• **WHAT YOU HAVE TO DO**
In the listing below, a line holding "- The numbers" and a line holding "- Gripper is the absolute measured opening" mark the range. Retype both exactly, with all lines between them.

• **PROVIDED INFORMATION**
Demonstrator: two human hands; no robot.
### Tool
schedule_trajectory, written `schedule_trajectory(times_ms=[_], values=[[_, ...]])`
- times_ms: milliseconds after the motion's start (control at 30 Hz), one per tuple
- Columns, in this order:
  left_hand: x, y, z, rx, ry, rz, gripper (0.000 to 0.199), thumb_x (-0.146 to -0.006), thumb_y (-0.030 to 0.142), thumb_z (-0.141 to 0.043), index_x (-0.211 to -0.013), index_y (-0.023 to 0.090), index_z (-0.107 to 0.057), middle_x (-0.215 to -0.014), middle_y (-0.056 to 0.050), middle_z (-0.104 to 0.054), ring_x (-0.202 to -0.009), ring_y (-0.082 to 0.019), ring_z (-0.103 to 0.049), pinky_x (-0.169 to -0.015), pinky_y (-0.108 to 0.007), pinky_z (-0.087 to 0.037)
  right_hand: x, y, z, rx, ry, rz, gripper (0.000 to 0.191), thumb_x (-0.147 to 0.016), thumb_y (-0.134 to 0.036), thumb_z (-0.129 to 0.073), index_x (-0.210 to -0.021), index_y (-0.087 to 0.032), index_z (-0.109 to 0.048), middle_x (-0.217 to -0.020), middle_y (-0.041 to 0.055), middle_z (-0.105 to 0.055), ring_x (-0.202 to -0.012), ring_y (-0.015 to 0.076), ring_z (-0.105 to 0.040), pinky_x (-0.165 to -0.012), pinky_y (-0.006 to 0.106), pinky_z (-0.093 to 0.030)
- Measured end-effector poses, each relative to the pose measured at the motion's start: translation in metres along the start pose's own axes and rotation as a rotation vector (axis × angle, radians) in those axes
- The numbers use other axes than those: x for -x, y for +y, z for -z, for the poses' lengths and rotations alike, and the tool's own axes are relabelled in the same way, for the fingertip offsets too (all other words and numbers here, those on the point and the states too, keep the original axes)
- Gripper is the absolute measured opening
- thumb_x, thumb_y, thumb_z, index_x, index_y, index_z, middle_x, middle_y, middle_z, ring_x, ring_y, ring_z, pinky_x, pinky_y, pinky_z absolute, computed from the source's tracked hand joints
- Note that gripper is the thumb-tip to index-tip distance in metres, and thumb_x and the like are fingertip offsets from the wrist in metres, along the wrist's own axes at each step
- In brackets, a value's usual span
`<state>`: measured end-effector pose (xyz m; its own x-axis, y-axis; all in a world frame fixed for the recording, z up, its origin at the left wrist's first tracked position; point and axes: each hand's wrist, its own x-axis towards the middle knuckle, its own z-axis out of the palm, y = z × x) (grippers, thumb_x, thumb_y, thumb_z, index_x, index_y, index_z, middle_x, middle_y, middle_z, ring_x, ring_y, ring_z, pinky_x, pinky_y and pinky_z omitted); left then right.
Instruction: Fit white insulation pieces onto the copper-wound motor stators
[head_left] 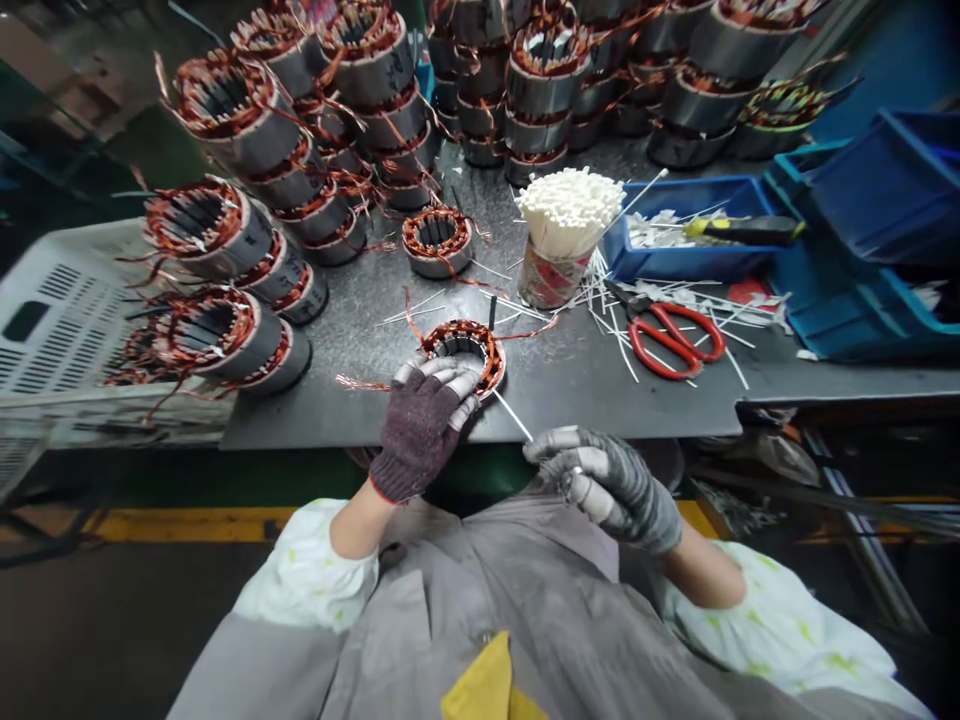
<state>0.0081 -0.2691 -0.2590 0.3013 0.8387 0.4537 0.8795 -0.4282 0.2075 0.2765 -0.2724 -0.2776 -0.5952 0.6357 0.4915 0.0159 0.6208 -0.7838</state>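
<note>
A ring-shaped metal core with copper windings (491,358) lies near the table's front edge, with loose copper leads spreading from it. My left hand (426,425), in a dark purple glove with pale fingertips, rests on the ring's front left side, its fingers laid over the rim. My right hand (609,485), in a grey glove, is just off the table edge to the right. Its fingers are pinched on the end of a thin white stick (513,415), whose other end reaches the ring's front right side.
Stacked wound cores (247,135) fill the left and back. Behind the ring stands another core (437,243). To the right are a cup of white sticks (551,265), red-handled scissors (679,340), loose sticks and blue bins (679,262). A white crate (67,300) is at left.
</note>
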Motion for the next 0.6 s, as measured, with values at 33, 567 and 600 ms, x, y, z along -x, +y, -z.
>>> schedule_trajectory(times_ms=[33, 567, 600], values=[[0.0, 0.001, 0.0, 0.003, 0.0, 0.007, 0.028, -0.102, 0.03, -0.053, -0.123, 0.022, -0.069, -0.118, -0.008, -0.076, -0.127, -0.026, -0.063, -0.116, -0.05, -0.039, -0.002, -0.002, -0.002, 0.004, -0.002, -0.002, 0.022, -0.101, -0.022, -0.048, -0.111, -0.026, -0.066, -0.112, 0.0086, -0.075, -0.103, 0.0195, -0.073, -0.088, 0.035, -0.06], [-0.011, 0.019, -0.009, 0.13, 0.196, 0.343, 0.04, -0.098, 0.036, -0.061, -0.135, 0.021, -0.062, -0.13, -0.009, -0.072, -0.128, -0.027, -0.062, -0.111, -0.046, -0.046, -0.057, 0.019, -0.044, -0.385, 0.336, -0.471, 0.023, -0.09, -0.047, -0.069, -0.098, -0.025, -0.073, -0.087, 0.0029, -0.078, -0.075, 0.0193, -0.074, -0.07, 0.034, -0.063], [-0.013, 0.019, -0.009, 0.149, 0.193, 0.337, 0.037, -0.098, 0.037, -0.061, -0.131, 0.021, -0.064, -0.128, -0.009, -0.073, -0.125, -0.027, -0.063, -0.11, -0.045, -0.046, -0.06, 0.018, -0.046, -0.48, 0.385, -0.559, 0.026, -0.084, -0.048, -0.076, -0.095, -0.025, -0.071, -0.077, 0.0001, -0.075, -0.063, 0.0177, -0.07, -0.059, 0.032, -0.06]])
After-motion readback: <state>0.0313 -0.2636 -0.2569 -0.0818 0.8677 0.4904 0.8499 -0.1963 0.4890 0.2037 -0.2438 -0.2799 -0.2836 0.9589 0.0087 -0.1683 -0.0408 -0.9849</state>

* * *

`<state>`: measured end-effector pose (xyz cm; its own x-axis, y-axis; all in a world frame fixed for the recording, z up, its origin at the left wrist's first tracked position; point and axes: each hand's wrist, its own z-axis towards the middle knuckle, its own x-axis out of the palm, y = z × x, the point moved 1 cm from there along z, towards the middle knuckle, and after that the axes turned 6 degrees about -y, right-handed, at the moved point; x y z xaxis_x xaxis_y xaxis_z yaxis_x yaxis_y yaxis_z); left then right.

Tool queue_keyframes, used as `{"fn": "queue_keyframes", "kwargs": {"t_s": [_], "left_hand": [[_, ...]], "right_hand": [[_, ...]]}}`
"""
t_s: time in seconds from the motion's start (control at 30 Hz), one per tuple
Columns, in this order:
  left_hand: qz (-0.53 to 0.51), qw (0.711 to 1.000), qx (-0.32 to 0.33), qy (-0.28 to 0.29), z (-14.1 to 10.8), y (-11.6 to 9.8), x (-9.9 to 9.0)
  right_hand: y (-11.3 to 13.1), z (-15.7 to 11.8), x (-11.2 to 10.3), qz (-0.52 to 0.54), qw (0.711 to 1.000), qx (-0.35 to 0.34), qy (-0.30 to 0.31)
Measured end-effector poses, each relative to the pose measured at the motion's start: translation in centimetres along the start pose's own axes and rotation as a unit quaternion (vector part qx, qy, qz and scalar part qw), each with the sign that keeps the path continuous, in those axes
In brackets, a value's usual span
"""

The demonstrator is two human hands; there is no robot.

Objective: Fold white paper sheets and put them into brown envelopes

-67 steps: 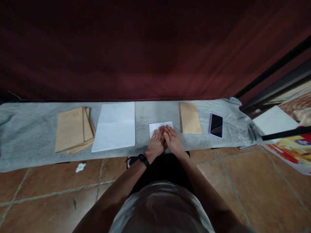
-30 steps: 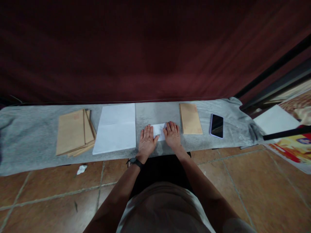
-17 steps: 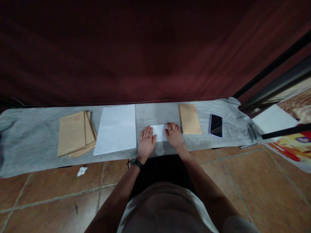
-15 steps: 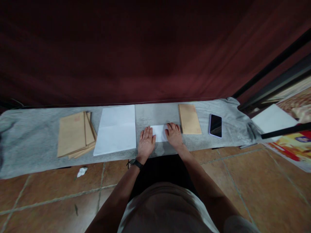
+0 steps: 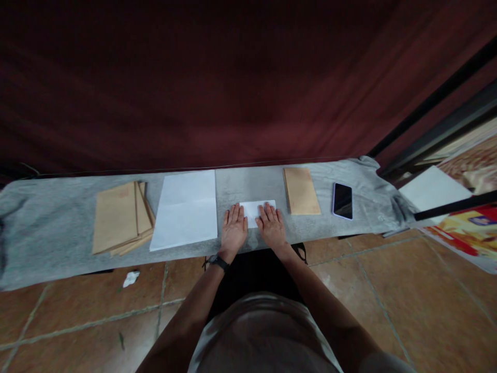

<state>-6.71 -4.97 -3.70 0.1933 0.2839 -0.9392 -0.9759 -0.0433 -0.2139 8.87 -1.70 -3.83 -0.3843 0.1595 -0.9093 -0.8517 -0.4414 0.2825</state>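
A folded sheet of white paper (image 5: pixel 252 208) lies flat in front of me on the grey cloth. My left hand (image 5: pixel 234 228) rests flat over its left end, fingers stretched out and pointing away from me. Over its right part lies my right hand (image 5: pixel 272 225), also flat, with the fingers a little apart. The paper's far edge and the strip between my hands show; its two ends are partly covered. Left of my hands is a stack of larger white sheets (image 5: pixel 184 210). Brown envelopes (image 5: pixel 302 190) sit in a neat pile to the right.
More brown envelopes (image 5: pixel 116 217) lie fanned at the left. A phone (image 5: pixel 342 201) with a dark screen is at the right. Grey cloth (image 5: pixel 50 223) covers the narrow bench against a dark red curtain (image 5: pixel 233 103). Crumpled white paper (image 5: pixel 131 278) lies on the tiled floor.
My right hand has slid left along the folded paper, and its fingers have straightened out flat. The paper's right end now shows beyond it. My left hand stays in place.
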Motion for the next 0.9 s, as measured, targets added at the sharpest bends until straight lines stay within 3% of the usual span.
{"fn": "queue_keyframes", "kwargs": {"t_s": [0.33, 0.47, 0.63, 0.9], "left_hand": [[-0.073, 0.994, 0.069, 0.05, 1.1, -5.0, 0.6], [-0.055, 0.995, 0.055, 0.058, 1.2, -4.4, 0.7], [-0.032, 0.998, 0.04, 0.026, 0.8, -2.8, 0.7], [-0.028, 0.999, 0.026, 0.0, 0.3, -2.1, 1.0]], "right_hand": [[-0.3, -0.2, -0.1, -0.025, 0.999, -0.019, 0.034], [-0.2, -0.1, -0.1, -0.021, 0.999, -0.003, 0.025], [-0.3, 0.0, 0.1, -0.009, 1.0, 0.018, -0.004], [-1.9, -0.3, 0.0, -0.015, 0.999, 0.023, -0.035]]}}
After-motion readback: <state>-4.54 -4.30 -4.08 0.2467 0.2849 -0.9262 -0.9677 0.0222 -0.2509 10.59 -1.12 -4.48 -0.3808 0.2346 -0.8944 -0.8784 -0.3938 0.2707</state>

• **WRITTEN RESPONSE**
- The numbers use other axes than those: x for -x, y for +y, z for -z, for the poses' lengths and rotations alike, and the tool's own axes are relabelled in the same way, for the fingertip offsets too (all other words and numbers here, those on the point and the states too, keep the original axes)
- Gripper is the absolute measured opening

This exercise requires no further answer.